December 6th, 2006 · No Comments

You’d think churning out farcical, desperate attempts to demonstrate some empirical harms of gay marriage would be a full-time job for Stan Kurtz. But he seems to be taking up a sideline in churning out farcical, desperate attempts to demonstrate the harms of atheism now too. Over at The Corner, Kurtz argues that if Russia seems like a godforsaken place, it’s likely because it’s forsaken god. Yes, we get a penultimate-paragraph “to be sure” conceding that there are “confounding factors that need to be acknowledged and accounted for”—70 years of unspeakably brutal Soviet dictatorship, little things like that—but this, apparently, pales in comparison to the problem of “spiritual emptiness,” making Russia the strongest “candidate for the case that atheism has real-world costs.”

Yes, if only Russia could follow the example of global religious-belief champion Nigeria.

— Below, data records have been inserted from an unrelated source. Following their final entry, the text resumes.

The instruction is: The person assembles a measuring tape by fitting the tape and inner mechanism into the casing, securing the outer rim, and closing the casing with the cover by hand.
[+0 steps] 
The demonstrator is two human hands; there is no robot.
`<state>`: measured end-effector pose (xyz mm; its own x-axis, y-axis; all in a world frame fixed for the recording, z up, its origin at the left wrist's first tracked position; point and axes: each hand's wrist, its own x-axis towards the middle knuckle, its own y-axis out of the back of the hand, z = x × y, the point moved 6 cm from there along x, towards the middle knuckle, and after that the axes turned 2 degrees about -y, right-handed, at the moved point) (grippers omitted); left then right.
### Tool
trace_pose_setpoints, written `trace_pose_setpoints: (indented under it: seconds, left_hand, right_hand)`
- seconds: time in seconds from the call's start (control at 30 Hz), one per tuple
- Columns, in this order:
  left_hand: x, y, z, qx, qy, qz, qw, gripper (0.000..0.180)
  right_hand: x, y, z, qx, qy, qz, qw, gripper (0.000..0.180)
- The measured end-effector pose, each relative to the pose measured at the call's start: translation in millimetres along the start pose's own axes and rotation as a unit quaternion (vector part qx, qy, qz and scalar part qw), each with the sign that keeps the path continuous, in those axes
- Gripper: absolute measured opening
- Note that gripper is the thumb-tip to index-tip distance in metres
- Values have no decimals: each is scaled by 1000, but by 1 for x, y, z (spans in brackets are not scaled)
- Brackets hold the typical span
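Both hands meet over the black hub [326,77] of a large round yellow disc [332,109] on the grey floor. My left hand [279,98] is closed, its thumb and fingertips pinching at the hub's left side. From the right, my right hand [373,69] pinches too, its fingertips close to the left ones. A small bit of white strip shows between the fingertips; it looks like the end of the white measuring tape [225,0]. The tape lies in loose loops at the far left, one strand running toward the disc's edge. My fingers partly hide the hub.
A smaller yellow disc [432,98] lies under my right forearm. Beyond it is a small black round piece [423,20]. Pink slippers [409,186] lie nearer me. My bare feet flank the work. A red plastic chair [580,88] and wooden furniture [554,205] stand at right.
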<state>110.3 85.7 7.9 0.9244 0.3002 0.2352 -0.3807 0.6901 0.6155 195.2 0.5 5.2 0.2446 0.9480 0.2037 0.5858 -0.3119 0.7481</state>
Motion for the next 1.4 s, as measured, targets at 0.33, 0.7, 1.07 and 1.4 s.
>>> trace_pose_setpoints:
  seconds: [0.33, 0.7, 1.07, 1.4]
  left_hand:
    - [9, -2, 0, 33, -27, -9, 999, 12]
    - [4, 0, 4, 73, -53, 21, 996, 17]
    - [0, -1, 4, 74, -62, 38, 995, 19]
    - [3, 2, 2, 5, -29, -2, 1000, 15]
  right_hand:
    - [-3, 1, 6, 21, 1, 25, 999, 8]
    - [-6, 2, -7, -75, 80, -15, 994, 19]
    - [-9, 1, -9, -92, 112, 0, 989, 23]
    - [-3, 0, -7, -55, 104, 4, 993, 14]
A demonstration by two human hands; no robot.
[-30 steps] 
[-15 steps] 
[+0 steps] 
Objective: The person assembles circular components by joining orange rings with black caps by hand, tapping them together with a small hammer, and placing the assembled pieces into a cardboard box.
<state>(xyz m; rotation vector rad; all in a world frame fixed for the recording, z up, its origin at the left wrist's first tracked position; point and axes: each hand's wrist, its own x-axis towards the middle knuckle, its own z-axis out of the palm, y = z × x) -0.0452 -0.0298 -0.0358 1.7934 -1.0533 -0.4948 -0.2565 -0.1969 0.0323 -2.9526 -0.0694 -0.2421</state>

Look, I’m the last to pretend this kind of loosey-goosey “correlation? causation? whatever!” analysis is good for anything beyond signaling which pundits it’s safe to stop taking seriously. But hey, if that’s the game we want to play, let’s see how the “spiritual emptiness” hypothesis fares at a quick first pass. The most recent poll I can find has just over half of Russians agreeing that religion is “very important to me in my daily life.” That’s just above the global average for this poll: Countries at or above that level include, of course, the United States, but also Saudi Arabia, Egypt, South Africa, Mexico, Lebanon, India, Italy, and Turkey. The countries with lower rates of people reporting religion as important were South Korea, Australia, Canada, Spain, Germany, Japan, Britain, and France. An older and smaller poll did, however, find that Russians with notably low rates of regular participation in community-based religious activity—which might suggest a problem of social capital as opposed to mere belief. This might be a sign that flourishing societies need some sort of strong community groups, with religious participation being one way to fulfill that need—or it might be that weak communities in Russia make it hard for religious conviction to translate into community participation. Probably a self-reinforcing mix of both. But “spiritual emptiness”? Never mind causation, there’s not even any obvious correlation.